HACERÜLESVED

(الحجر الأسود)

Kâbe’nin güneydoğu köşesine tavafın başlangıç noktasını belirlemek amacıyla yerleştirilen taş.

el-Hacerü’l-esved terkibi Arapça’da “siyah taş” anlamına gelir. Yerden 1,5 m. kadar yükseklikte bulunan, yaklaşık 30 cm. çapında ve yumurta biçimindeki bu taşın siyaha yakın koyu kırmızı renkte olması sebebiyle böyle adlandırıldığı anlaşılmaktadır.

Kaynaklar, Hacerülesved’in Hz. İbrâhim tarafından Kâbe’nin inşası esnasında tavafın başlangıç noktasını belirlemek amacıyla yerleştirildiği konusunda ittifak etmekle birlikte bu taşın menşei, tarihçesi ve mahiyeti hakkında, birçoğu zayıf isnatlara dayanan, bazıları aynı zamanda sembolik bir anlam taşıyan çeşitli rivayetler nakledilmiştir (Ezrakī, I, 62-66, 322-329; Fâkihî, I, 81-97; Süheylî, II, 270-275).

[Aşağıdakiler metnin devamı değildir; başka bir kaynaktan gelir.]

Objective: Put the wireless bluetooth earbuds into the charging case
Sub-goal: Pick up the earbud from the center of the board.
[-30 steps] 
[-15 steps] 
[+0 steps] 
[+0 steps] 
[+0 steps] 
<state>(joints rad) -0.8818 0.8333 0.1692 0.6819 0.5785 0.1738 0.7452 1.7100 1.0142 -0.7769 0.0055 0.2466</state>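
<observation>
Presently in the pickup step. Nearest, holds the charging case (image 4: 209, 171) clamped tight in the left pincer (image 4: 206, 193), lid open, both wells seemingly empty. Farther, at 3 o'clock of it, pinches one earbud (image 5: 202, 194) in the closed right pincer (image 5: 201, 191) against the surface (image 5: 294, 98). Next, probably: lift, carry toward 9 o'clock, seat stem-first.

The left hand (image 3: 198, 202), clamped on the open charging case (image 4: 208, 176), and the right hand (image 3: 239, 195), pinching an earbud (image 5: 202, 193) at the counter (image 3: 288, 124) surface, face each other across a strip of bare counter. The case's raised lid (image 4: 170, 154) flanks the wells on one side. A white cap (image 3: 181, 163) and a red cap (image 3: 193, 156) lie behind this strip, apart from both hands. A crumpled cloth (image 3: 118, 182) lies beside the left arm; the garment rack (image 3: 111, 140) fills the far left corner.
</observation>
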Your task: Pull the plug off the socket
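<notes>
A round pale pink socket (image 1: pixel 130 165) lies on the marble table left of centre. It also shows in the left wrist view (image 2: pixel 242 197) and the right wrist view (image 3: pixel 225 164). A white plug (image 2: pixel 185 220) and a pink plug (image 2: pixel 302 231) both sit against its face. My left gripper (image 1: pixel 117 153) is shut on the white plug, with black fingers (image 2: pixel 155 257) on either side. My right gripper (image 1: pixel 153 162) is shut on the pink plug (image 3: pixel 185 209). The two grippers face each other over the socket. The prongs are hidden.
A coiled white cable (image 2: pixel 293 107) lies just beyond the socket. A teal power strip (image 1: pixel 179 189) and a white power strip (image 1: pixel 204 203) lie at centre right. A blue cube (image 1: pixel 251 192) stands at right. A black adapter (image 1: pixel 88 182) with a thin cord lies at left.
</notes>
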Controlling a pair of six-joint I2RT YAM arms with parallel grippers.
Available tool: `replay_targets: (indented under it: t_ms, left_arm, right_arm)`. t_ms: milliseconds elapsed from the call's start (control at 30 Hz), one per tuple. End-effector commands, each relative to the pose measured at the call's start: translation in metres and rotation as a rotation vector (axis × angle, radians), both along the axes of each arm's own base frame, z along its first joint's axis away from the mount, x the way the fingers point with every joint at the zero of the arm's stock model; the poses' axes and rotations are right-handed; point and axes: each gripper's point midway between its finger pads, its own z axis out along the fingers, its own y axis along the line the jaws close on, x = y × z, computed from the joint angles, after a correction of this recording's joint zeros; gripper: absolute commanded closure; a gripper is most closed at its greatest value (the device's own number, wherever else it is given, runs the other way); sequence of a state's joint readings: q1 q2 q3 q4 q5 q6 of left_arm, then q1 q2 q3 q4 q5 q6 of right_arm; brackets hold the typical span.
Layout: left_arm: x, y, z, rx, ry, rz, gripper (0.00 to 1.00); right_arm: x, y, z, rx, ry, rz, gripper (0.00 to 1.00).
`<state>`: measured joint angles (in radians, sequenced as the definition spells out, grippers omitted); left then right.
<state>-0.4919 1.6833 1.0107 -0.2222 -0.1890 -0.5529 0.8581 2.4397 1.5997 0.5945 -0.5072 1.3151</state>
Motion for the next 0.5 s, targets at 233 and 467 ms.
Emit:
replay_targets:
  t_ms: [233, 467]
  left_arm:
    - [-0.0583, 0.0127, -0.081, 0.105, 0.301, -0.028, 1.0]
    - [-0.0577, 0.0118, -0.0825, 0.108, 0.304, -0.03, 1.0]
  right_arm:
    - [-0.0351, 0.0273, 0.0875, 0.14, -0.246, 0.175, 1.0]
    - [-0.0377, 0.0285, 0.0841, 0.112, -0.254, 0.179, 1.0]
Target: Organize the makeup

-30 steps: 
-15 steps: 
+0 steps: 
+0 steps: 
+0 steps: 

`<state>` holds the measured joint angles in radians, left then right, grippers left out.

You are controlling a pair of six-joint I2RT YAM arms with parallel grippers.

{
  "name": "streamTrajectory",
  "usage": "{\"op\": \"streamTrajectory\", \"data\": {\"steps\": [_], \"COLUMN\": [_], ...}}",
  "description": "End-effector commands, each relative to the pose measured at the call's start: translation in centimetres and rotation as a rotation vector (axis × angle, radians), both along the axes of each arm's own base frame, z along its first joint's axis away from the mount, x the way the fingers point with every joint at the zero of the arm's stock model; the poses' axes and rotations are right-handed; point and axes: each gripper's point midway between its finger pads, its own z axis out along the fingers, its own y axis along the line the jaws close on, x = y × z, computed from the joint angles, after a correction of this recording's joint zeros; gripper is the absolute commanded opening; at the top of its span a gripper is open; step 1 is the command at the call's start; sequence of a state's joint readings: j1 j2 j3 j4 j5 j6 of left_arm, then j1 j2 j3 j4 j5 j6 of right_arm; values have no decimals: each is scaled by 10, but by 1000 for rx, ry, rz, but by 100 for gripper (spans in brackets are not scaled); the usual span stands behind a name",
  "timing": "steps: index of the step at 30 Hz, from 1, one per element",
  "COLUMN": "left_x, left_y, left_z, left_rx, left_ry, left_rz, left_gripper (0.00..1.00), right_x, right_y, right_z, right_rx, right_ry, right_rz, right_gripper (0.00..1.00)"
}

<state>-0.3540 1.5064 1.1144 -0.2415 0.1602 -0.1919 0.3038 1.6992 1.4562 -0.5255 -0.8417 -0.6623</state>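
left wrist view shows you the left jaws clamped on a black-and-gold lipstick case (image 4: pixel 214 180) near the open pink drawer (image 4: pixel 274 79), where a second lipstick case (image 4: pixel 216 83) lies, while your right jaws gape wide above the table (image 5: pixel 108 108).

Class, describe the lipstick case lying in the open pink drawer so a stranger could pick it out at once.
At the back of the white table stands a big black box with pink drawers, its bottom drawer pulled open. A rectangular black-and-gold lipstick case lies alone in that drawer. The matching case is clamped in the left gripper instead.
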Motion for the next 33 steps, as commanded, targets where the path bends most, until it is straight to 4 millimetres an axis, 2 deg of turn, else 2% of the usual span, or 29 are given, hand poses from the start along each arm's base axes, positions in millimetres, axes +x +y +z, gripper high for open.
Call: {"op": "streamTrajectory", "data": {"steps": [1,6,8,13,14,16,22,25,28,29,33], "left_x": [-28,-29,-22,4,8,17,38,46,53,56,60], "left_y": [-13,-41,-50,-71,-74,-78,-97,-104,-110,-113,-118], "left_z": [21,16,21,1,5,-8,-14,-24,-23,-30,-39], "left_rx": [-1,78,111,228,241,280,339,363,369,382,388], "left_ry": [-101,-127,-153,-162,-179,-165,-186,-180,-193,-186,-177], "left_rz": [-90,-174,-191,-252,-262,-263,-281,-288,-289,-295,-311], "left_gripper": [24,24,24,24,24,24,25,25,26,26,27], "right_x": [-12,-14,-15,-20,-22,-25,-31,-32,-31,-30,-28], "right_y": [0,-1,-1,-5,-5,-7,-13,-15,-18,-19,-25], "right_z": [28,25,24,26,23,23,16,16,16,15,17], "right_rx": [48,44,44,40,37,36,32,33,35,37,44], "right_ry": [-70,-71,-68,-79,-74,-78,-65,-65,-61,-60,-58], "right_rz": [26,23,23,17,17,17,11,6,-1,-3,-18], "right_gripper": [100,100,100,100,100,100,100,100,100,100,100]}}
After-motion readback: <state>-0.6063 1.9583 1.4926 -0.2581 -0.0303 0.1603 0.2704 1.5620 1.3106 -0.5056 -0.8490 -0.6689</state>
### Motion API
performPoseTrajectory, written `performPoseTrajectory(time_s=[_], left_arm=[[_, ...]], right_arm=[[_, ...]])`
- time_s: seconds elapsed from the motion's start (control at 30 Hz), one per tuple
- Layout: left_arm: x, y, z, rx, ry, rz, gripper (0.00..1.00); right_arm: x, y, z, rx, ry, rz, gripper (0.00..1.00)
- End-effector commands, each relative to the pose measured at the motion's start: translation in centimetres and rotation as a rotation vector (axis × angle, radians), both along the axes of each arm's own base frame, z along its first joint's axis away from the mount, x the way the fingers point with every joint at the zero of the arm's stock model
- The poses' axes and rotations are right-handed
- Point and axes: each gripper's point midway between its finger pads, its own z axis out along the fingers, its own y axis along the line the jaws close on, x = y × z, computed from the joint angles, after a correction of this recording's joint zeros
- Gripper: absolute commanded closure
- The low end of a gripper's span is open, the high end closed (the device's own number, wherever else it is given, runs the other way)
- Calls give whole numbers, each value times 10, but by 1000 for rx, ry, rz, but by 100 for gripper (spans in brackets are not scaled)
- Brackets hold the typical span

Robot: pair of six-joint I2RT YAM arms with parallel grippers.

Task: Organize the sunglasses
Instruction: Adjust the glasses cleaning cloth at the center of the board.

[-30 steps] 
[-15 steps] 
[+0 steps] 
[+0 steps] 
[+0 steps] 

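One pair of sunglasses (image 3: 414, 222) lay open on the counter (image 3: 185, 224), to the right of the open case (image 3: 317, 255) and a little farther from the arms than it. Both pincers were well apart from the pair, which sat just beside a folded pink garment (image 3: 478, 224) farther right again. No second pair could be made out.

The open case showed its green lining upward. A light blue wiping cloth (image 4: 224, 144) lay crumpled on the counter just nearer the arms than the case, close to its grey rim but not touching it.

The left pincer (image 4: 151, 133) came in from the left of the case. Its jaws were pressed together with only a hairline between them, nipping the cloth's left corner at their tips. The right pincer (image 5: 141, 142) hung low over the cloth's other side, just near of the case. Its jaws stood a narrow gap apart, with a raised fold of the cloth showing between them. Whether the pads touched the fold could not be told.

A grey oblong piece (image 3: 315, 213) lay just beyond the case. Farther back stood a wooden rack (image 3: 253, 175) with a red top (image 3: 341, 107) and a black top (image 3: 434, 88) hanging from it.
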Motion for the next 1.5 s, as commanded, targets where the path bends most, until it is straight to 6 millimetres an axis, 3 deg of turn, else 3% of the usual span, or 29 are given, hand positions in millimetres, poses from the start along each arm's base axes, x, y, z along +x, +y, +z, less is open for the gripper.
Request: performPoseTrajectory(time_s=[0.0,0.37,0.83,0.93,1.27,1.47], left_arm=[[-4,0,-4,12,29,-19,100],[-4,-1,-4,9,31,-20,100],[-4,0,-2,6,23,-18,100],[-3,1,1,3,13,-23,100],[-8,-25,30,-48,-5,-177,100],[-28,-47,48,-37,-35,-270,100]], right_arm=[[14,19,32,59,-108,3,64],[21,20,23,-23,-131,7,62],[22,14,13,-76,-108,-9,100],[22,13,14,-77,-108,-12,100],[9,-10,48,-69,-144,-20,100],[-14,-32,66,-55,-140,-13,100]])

Bu rivayetlerde umumiyetle Hacerülesved’in cennetten indirildiği, Nûh tûfanı sırasında Ebû Kubeys dağında korunduğu ve Hz. İbrâhim’in Kâbe’yi inşası esnasında oradan getirilerek yerine konulduğu ifade edilmektedir.

İslâmiyet’ten önce Araplar’ın Hacerülesved’e ayrı bir önem ve kutsiyet atfetmeleri ve onu âdeta Kâbe’nin kutsiyetinin sembolü saymaları, bu taşın Hz. İbrâhim’den itibaren devam edegelen hac ve tavaf ibadetinin önemli bir öğesi olmasının yanı sıra bu dönemde Araplar arasında özellikle taşlara ve bu taşlardan yapılmış putlara tapınma âdetiyle de bağlantılı olmalıdır. Nitekim bu husus bir kısım Batılı araştırmacıyı, Hacerülesved’in Araplar’ın eski bir putundan arta kalan bir parça olabileceği tarzında yanlış bir kanaate sevketmiştir (Cevâd Ali, VI, 436-437).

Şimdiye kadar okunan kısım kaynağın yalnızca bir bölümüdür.